Mumsnet has not checked the qualifications of anyone posting here. If you need help urgently or expert advice, please see our domestic violence webguide and/or relationships webguide. Many Mumsnetters experiencing domestic abuse have found this thread helpful: Listen up, everybody

Am I a mega bitch???

15 replies

giftwrappedkittycat · 08/03/2013 18:53

Back story is: Both myself and DH dont really like SIL's partner. We have only met him a handful of times but each time 4yo DD has been encouraged by SIL and MIL to go to him, give him a kiss, snuggle under his blanket (she didnt), wanted to babysit after we'd met him for only the 2nd time!! MIL took DD to his house when she was babysitting without telling us too! It may be purely innocent and he's just trying too hard to get us on side but my gut feeling tells me somethings just not right! We just dont trust him!!

So anyway DH has now had a word with his DM to effectively tell her to back off about this man and stop mentioning him to DD. It's obvious it has come from me because these things occur when DH is at work. So now I just feel awkward and bad that we've probably hurt MIL's feelings. She is probably just trying to make SIL's partner feel welcome in the family. Or do you think we're right to make her aware of our feelings?

OP posts:
thepixiefrog · 08/03/2013 19:22

Hi OP, you are not a mega bitch, you're being a great mum. You have acted on your gut instinct about someone and protected your DC from potential danger. That is to be commended, well done you!

Why does your dmil keep pushing your dd to have such intimate physical contact with this stranger? I find that really very weird in itself!

Your mil may be a bit off for a while, but that is much more preferable than your dd being made to snuggle under a blanket with a strange man.

She'll come round, and if she doesn't then she's obviously not to be trusted to protect dd from potentially harmful situations with strangers.

AnyFucker · 08/03/2013 19:30

Blanket ? What was he doing under a blanket ? In what context ?

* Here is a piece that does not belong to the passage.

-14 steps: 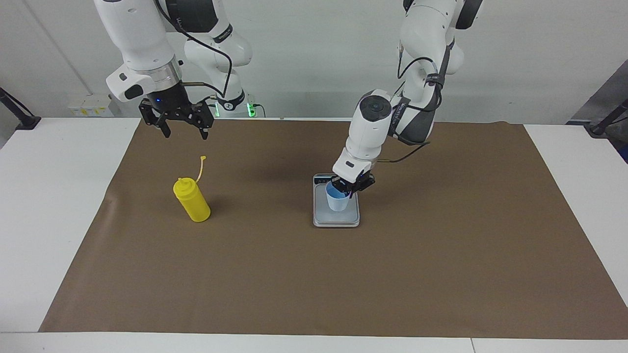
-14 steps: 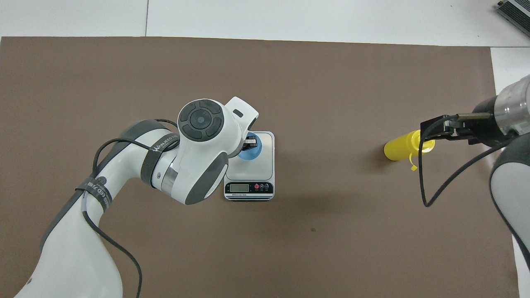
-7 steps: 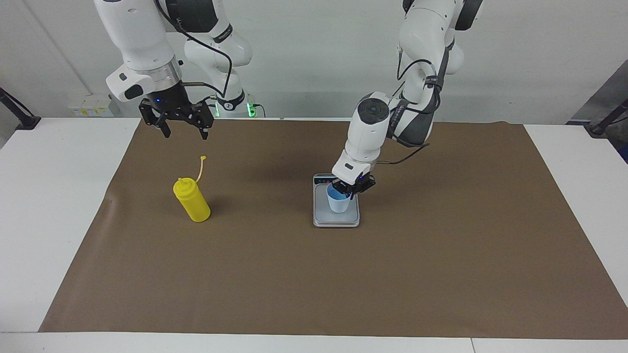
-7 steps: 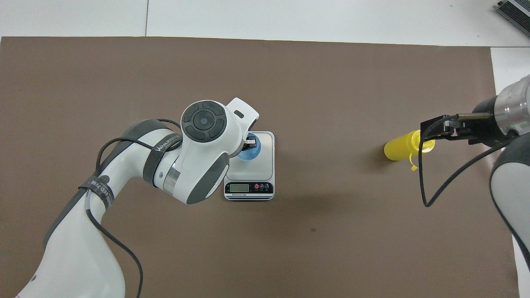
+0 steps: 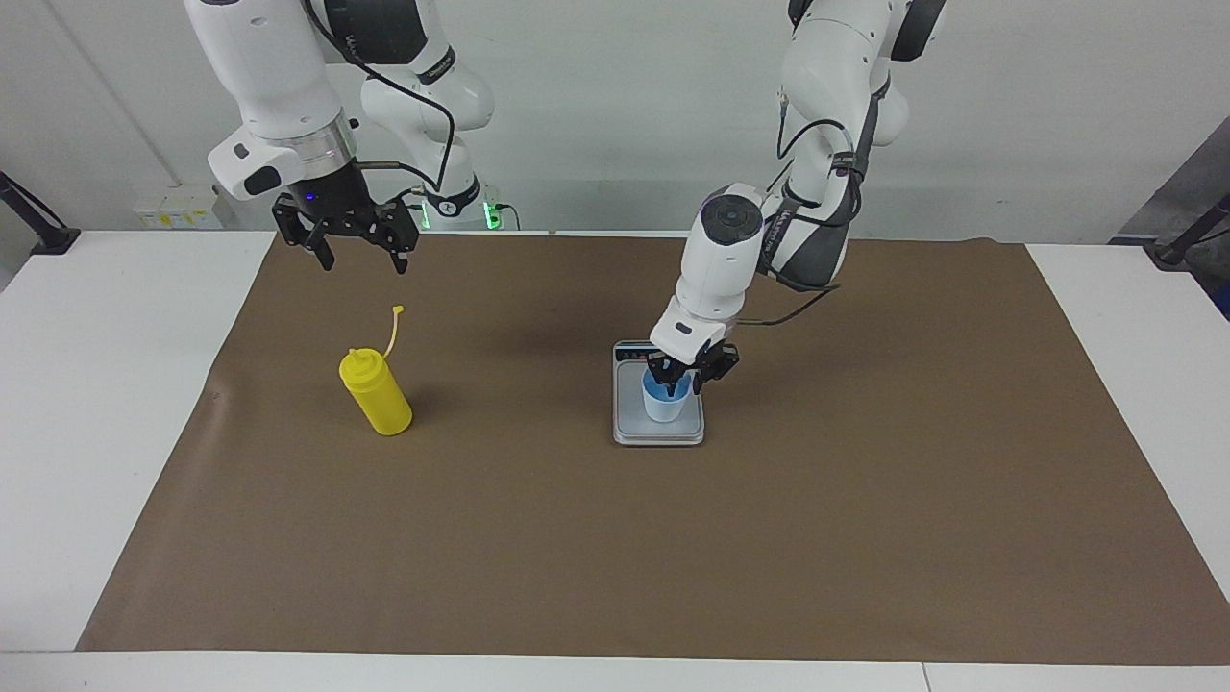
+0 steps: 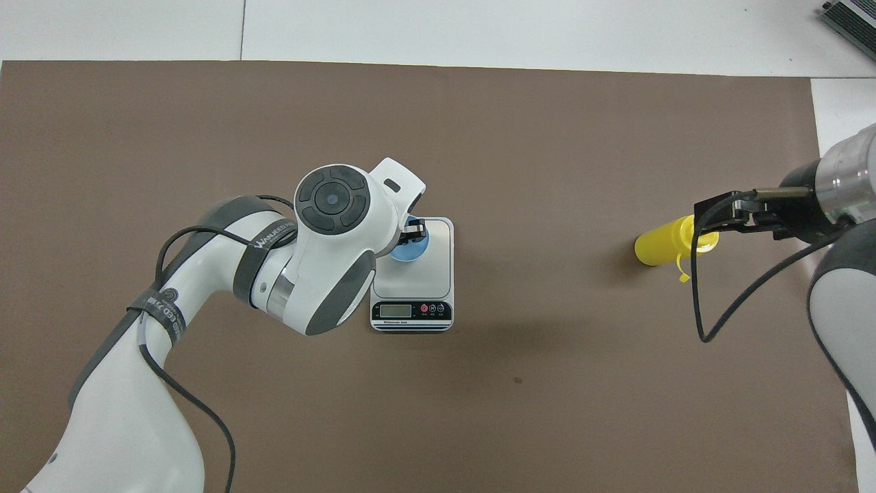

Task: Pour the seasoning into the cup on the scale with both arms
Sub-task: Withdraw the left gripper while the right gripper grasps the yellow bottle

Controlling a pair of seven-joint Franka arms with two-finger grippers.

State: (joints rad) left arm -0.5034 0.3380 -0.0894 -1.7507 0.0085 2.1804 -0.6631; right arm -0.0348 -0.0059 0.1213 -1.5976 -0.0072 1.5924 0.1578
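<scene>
The light-blue cup (image 5: 665, 408) (image 6: 405, 255) stands upright on the silver-grey scale (image 5: 629, 430) (image 6: 438, 270) at mid-table. My left gripper (image 5: 687, 377) points down at the cup's rim, open, with one finger inside the cup and the other outside it. In the overhead view the left wrist hides most of that gripper. The yellow seasoning bottle (image 5: 377, 396) (image 6: 660, 248) stands on the mat toward the right arm's end, its cap strap sticking up. My right gripper (image 5: 356, 245) hangs open and empty, high over the mat beside the bottle.
A brown mat (image 5: 615, 538) covers most of the white table (image 5: 96, 384). The scale's display strip (image 6: 410, 311) faces the robots. The right arm's black cable (image 6: 698, 301) loops over the mat near the bottle.
The left gripper's fingers have spread apart at the cup's rim, letting go of it; the cup stays on the scale. The right arm has not moved.
</scene>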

ZZZenAgain · 08/03/2013 19:35

If you aren't comfortable with it, of course have you have to say/do something. What was MIL'S response?

ZZZenAgain · 08/03/2013 19:37

could it be that SIL wants a baby, and so MIL and SIL are doing this to get the man interested in having children?

FrequentFlyerRandomDent · 08/03/2013 20:04

There are a thousand ways of making him feel like art of the family without using DD as a token.

Even if it is innocent, it is not her role. They can have dinner, tea, walks, theatre, cinema, museum visits, political debate, pick up a hobbie... There must be something this man is interested in other than little children.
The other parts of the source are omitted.